**DIRECTIONS FOR THIS TASK**
Starting at the first line of the entries, extract each line up to and including the one that contains "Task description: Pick", but leave out the pictures.

Collected data:
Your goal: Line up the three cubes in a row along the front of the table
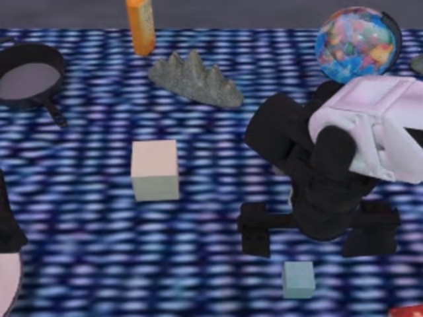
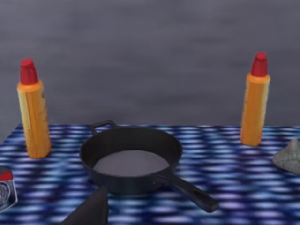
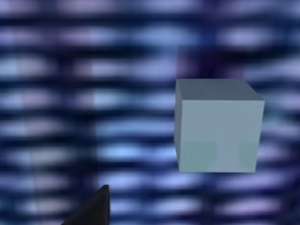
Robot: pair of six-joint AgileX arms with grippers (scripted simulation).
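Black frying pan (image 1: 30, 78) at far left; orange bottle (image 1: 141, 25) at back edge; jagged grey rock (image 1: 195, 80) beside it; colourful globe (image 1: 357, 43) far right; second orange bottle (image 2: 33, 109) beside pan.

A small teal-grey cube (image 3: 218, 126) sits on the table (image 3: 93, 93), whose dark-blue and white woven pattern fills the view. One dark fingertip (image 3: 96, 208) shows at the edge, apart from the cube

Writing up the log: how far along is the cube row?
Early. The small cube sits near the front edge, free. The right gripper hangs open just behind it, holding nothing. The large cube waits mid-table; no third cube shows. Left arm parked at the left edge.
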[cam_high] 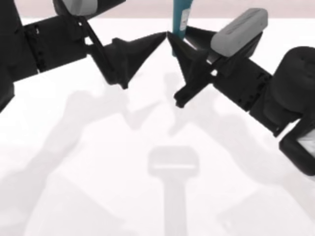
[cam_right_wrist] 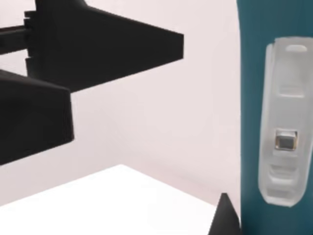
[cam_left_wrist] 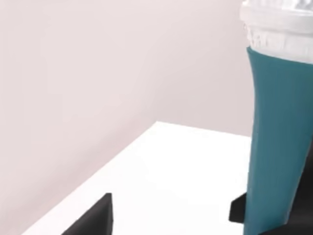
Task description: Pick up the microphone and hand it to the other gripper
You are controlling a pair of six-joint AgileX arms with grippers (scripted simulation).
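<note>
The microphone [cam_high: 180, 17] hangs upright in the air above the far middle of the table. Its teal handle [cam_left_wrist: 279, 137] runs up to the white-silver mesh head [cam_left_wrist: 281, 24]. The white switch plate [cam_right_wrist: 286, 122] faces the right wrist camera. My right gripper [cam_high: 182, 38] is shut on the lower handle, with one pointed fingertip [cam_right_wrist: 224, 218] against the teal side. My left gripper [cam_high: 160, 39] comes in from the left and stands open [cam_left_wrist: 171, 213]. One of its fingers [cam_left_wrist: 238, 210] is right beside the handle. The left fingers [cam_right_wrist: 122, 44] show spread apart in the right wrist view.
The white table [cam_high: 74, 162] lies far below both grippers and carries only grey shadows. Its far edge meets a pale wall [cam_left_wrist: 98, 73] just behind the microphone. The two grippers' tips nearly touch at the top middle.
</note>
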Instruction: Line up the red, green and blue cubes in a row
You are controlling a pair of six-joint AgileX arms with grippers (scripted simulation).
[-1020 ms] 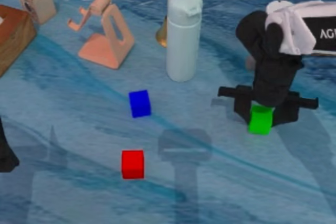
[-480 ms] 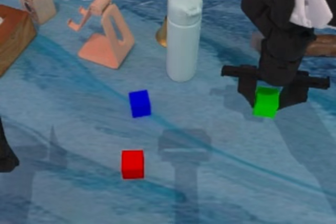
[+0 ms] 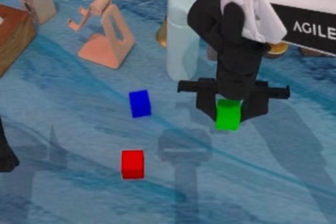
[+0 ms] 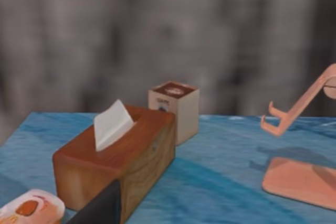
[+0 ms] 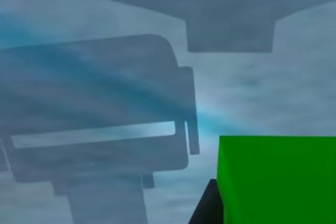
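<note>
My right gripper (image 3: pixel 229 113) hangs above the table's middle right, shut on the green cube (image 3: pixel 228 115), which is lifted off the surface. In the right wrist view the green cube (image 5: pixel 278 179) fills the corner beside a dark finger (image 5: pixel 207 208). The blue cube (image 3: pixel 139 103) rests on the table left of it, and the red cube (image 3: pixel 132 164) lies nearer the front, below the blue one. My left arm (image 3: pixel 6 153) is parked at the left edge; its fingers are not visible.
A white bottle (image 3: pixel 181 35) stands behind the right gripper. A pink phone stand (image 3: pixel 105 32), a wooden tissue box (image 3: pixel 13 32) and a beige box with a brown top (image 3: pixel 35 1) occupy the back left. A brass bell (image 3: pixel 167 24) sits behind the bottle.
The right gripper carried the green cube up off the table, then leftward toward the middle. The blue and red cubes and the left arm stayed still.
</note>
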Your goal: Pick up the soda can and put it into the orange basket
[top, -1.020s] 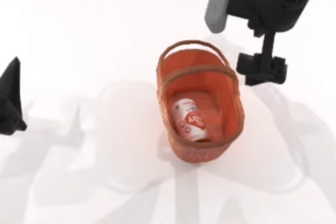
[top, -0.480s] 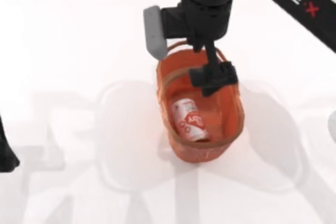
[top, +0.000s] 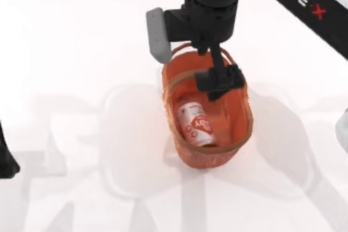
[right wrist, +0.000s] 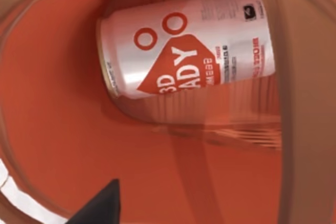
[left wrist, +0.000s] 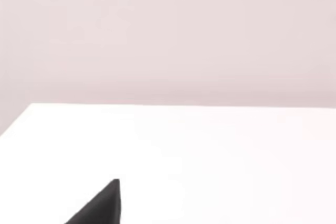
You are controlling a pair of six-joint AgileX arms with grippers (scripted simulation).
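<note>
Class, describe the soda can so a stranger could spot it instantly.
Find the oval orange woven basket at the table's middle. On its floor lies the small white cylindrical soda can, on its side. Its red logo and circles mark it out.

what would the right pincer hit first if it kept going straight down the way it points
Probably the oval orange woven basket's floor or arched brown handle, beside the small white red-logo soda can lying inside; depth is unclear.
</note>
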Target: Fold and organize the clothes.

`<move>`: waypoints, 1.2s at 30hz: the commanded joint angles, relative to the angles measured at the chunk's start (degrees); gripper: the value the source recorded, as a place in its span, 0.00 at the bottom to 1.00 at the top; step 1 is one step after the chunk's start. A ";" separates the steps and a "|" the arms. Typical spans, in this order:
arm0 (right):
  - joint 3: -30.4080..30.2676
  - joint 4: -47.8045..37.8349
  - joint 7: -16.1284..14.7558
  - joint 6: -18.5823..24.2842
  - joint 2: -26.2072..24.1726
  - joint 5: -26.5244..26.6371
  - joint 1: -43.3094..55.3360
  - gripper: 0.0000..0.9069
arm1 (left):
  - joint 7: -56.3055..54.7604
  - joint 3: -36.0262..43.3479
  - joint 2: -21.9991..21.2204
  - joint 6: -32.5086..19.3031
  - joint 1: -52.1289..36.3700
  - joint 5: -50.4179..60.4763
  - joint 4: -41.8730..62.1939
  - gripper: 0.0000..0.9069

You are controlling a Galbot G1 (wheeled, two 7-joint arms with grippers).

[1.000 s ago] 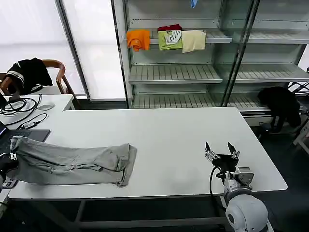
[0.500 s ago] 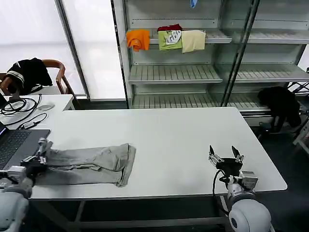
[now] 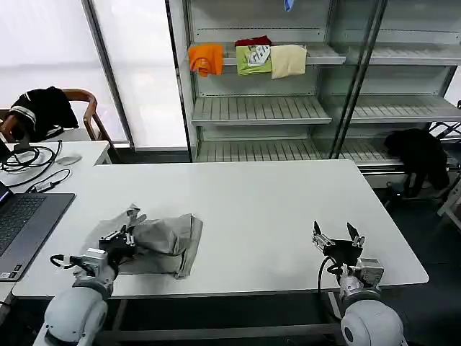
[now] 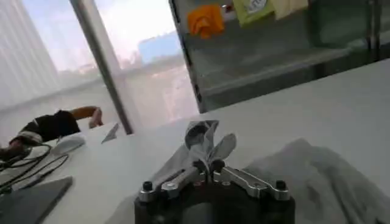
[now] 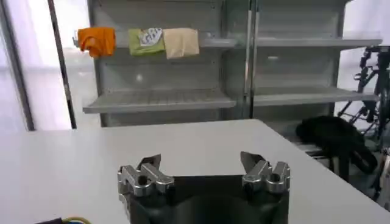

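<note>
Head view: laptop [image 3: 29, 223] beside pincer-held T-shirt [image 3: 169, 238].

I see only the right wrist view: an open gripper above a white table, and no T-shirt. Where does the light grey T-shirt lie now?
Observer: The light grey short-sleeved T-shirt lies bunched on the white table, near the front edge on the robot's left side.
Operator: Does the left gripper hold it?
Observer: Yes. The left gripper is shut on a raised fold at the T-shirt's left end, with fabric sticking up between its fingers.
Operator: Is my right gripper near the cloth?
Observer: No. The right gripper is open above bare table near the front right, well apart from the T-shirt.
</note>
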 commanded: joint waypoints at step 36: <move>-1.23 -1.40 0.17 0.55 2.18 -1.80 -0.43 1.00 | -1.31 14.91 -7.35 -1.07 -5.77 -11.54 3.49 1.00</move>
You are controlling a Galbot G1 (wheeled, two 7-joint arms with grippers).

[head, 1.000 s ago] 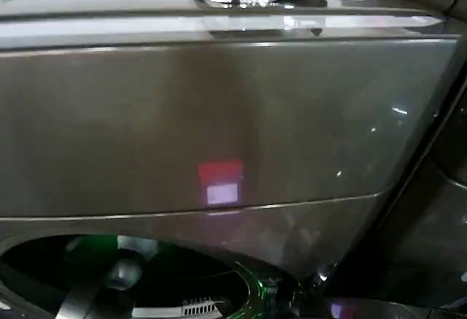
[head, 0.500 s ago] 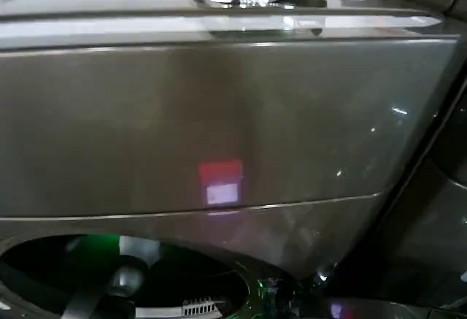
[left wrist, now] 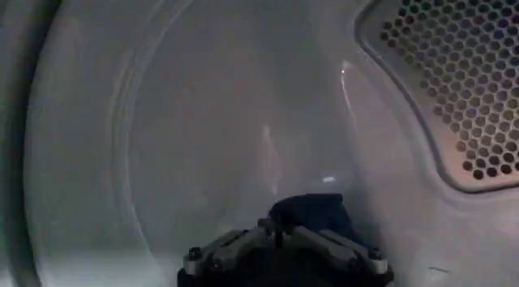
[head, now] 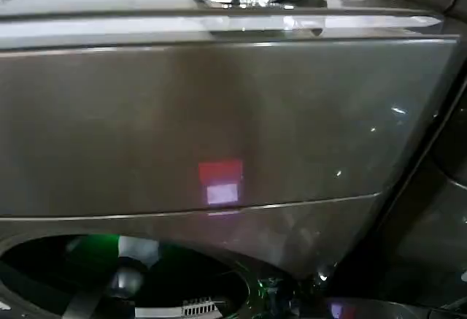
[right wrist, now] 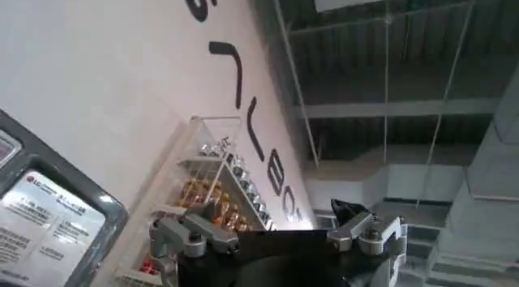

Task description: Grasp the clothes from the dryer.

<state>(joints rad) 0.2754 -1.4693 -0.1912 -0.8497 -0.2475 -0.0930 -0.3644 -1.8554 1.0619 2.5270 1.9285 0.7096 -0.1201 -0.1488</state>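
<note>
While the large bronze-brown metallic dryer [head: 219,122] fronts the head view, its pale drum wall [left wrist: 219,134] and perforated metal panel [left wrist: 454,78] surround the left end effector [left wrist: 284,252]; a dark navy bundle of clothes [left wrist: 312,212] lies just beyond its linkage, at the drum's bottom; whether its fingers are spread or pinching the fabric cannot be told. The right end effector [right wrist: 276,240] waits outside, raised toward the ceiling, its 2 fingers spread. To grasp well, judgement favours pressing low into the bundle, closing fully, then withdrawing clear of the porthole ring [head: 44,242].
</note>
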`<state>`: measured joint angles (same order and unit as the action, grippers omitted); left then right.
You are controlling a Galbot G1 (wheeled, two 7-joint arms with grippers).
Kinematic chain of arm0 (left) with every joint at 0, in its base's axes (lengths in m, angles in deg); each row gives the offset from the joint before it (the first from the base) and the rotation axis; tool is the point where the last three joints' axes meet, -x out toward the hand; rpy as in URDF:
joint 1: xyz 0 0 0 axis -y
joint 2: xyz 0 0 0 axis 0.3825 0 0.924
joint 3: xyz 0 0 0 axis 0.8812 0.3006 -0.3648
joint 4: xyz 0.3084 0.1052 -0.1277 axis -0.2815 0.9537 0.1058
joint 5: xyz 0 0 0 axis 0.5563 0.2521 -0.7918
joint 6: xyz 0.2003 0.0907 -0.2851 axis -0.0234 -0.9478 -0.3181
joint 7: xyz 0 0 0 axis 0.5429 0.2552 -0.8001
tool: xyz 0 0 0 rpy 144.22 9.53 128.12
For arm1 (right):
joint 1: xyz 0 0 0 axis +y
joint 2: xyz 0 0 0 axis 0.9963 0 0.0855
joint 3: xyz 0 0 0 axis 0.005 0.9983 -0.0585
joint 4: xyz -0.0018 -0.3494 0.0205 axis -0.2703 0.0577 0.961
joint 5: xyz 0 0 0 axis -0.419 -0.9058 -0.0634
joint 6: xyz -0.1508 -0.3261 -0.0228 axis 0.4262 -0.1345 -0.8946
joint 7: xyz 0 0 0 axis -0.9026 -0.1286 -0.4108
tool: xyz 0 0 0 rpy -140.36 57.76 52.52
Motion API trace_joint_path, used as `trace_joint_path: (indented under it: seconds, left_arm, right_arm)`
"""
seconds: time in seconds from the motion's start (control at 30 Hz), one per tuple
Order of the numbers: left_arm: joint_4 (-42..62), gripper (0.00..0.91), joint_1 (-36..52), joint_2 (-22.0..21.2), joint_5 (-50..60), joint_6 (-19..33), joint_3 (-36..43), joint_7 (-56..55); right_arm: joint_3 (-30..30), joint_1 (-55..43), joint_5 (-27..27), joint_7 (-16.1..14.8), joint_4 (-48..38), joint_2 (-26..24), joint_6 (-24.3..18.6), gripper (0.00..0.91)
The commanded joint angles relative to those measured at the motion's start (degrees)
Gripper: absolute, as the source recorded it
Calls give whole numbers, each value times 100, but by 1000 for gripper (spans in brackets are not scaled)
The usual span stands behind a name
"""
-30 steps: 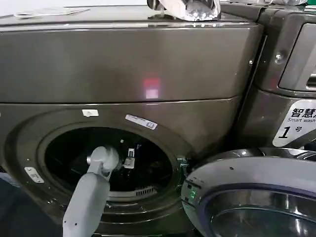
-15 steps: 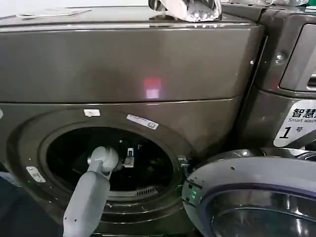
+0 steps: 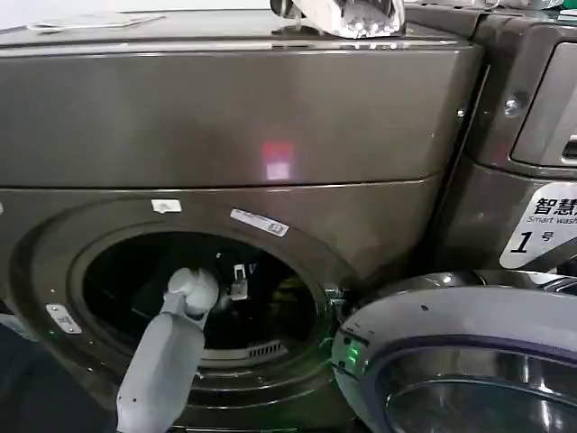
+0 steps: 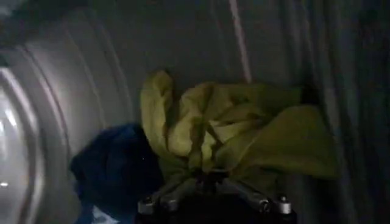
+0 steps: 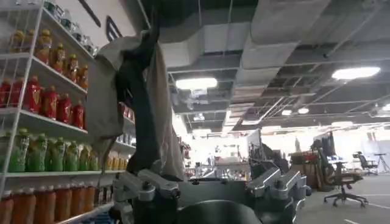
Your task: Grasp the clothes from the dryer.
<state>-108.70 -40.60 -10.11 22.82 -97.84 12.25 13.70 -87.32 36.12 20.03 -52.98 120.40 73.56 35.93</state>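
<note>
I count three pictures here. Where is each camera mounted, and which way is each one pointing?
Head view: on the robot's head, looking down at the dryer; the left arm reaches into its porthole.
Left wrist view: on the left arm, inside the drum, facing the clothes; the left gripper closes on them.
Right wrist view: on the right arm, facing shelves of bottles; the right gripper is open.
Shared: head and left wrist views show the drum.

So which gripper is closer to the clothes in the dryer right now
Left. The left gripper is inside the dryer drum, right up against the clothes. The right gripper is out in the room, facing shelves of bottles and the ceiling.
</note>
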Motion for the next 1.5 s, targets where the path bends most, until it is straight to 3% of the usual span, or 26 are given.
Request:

**YOUR SOLUTION**
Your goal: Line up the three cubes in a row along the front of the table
Robot: pair of six-joint AgileX arms with grippers (scripted simulation).
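Black frying pan (image 1: 30, 78) at far left; orange bottle (image 1: 141, 25) at back edge; jagged grey rock (image 1: 195, 80) beside it; colourful globe (image 1: 357, 43) far right; second orange bottle (image 2: 33, 109) beside pan.

A small teal-grey cube (image 3: 218, 126) sits on the table (image 3: 93, 93), whose dark-blue and white woven pattern fills the view. One dark fingertip (image 3: 96, 208) shows at the edge, apart from the cube

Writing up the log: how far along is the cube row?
Early. The small cube sits near the front edge, free. The right gripper hangs open just behind it, holding nothing. The large cube waits mid-table; no third cube shows. Left arm parked at the left edge.
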[cam_high] 
[cam_right_wrist] 
[cam_left_wrist] 
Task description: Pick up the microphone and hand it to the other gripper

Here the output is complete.